From first line to last, copy the material below exactly.

┌────────

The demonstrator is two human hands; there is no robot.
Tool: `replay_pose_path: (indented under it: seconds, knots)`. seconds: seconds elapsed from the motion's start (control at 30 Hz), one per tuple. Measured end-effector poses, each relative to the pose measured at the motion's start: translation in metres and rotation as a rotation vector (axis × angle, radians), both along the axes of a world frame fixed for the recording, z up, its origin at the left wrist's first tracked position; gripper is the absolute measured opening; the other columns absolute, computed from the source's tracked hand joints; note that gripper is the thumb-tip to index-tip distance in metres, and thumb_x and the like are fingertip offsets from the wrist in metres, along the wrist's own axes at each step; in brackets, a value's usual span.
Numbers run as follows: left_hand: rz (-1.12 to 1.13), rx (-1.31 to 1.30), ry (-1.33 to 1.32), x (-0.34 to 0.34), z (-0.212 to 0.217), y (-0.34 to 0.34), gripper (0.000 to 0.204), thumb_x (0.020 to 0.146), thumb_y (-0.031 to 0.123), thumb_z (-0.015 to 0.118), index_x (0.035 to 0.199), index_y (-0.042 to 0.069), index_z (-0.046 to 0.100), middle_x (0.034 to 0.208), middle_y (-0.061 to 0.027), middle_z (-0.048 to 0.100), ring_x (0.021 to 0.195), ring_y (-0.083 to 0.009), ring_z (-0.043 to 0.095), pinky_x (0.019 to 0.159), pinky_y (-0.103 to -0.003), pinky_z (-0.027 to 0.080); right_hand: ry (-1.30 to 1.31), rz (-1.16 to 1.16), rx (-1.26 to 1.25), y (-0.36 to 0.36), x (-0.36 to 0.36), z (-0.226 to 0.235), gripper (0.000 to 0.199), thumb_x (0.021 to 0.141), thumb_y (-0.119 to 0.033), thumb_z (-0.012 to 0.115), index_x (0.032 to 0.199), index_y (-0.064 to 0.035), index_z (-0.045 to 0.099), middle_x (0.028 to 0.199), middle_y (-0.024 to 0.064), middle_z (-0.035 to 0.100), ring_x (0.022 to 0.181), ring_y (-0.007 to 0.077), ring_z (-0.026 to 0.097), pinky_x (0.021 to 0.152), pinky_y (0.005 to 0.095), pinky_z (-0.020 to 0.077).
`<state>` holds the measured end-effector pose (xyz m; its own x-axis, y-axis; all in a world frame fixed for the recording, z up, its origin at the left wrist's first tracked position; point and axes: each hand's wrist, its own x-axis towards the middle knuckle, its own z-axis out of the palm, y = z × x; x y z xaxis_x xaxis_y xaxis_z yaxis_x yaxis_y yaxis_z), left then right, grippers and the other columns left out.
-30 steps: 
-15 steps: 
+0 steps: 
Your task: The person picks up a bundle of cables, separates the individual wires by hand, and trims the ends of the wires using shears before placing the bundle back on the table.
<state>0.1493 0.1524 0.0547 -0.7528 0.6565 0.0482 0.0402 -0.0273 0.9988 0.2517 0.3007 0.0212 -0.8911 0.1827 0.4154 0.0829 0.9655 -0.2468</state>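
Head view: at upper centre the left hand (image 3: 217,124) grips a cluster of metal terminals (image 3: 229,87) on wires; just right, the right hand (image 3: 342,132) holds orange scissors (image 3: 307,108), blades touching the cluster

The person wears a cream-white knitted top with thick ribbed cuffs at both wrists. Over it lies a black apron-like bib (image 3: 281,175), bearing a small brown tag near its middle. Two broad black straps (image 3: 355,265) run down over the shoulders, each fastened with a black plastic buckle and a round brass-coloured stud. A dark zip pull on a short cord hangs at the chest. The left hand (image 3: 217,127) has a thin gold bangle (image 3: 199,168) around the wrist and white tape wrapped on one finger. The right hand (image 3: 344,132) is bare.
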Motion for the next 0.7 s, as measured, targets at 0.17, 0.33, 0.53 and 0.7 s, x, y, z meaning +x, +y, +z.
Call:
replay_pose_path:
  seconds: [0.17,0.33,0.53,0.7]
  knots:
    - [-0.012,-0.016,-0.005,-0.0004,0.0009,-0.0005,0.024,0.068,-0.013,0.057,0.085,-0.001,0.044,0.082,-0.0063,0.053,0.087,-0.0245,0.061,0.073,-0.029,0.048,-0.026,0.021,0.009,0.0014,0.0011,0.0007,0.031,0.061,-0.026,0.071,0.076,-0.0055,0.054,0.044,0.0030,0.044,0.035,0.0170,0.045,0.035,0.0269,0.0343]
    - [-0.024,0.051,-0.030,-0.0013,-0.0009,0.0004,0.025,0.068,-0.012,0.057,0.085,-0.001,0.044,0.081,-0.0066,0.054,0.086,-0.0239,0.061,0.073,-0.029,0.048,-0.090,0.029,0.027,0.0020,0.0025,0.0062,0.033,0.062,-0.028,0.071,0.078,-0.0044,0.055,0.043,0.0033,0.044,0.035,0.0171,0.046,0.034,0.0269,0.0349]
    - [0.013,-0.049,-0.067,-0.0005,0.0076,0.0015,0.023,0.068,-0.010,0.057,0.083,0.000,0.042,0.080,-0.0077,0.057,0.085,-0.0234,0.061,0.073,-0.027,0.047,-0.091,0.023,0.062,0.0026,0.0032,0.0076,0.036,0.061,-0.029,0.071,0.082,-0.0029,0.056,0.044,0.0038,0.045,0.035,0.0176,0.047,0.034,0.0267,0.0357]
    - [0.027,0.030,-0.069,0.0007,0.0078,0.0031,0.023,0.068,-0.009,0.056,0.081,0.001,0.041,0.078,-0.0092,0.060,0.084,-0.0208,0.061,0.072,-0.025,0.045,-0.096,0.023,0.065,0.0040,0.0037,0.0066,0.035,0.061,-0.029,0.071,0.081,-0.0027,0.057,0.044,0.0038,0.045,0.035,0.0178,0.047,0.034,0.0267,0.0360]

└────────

RESULT OF THIS EXERCISE:
The demonstrator is two human hands; there is no robot.
Tool: `replay_pose_path: (indented under it: seconds, knots)`. seconds: seconds elapsed from the motion's start (control at 30 Hz), one per tuple. Measured end-effector poses, each relative to the pose measured at the motion's start: translation in metres and rotation as a rotation vector (axis × angle, radians), both along the axes of a world frame fixed for the recording, z up, its origin at the left wrist's first tracked position; gripper is the absolute measured opening; the other columns absolute, computed from the source's tracked hand joints; note that gripper is the thumb-tip to index-tip distance in metres, and thumb_x and the like are fingertip offsets from the wrist in metres, along the wrist's own axes at each step; in brackets, a value's usual span.
Numbers run as follows: left_hand: rz (-1.12 to 1.13), rx (-1.31 to 1.30), ry (-1.33 to 1.32), x (-0.34 to 0.34), z (-0.212 to 0.217), y (-0.34 to 0.34), gripper (0.000 to 0.204), thumb_x (0.020 to 0.146), thumb_y (-0.031 to 0.123), thumb_z (-0.015 to 0.118), index_x (0.035 to 0.199), index_y (-0.042 to 0.069), index_z (-0.046 to 0.100), middle_x (0.034 to 0.208), middle_y (-0.061 to 0.027), middle_z (-0.048 to 0.100), ring_x (0.021 to 0.195), ring_y (-0.083 to 0.009), ring_z (-0.043 to 0.095), pinky_x (0.019 to 0.159), pinky_y (-0.103 to -0.003), pinky_z (-0.027 to 0.080); right_hand: ry (-1.30 to 1.31), rz (-1.16 to 1.16), rx (-1.26 to 1.25), y (-0.36 to 0.36), x (-0.36 to 0.36), z (-0.226 to 0.235), gripper (0.000 to 0.199), thumb_x (0.021 to 0.141), thumb_y (-0.119 to 0.033), thumb_z (-0.012 to 0.115), index_x (0.032 to 0.199), index_y (-0.064 to 0.035), index_z (-0.045 to 0.099), middle_x (0.028 to 0.199), middle_y (-0.024 to 0.064), middle_z (-0.035 to 0.100), ring_x (0.022 to 0.181), ring_y (-0.007 to 0.077), ring_z (-0.026 to 0.097), pinky_x (0.021 to 0.152), pinky_y (0.005 to 0.095), pinky_z (-0.020 to 0.077).
`<state>` holds the measured end-effector pose (xyz m; its own x-axis, y-axis; all in a world frame fixed for the recording, z up, its origin at the left wrist's first tracked position; point and axes: each hand's wrist, its own x-axis towards the middle knuckle, its own z-axis out of the palm, y = z × x; x y z xaxis_x xaxis_y xaxis_z yaxis_x yaxis_y yaxis_z), left then right, grippers and the other columns left out.
-30 steps: 
-15 steps: 
+0 steps: 
Your task: The person picks up a bundle of cables, separates the individual wires by hand, and trims the ends of the wires using shears before placing the bundle back on the table.
<state>0.1493 0.1524 0.0547 -0.7528 0.6565 0.0482 0.0402 -0.0273 0.9988 0.2517 0.3007 0.0212 -0.8911 0.1827 0.4154 0.0829 0.9655 -0.2468</state>
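Head view: at upper centre the left hand (image 3: 217,124) grips a cluster of metal terminals (image 3: 229,87) on wires; just right, the right hand (image 3: 342,132) holds orange scissors (image 3: 307,108), blades touching the cluster

The person wears a cream-white knitted top with thick ribbed cuffs at both wrists. Over it lies a black apron-like bib (image 3: 281,175), bearing a small brown tag near its middle. Two broad black straps (image 3: 355,265) run down over the shoulders, each fastened with a black plastic buckle and a round brass-coloured stud. A dark zip pull on a short cord hangs at the chest. The left hand (image 3: 217,127) has a thin gold bangle (image 3: 199,168) around the wrist and white tape wrapped on one finger. The right hand (image 3: 344,132) is bare.
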Motion for the next 0.7 s, as measured, targets at 0.17, 0.33, 0.53 and 0.7 s, x, y, z meaning +x, +y, +z.
Call:
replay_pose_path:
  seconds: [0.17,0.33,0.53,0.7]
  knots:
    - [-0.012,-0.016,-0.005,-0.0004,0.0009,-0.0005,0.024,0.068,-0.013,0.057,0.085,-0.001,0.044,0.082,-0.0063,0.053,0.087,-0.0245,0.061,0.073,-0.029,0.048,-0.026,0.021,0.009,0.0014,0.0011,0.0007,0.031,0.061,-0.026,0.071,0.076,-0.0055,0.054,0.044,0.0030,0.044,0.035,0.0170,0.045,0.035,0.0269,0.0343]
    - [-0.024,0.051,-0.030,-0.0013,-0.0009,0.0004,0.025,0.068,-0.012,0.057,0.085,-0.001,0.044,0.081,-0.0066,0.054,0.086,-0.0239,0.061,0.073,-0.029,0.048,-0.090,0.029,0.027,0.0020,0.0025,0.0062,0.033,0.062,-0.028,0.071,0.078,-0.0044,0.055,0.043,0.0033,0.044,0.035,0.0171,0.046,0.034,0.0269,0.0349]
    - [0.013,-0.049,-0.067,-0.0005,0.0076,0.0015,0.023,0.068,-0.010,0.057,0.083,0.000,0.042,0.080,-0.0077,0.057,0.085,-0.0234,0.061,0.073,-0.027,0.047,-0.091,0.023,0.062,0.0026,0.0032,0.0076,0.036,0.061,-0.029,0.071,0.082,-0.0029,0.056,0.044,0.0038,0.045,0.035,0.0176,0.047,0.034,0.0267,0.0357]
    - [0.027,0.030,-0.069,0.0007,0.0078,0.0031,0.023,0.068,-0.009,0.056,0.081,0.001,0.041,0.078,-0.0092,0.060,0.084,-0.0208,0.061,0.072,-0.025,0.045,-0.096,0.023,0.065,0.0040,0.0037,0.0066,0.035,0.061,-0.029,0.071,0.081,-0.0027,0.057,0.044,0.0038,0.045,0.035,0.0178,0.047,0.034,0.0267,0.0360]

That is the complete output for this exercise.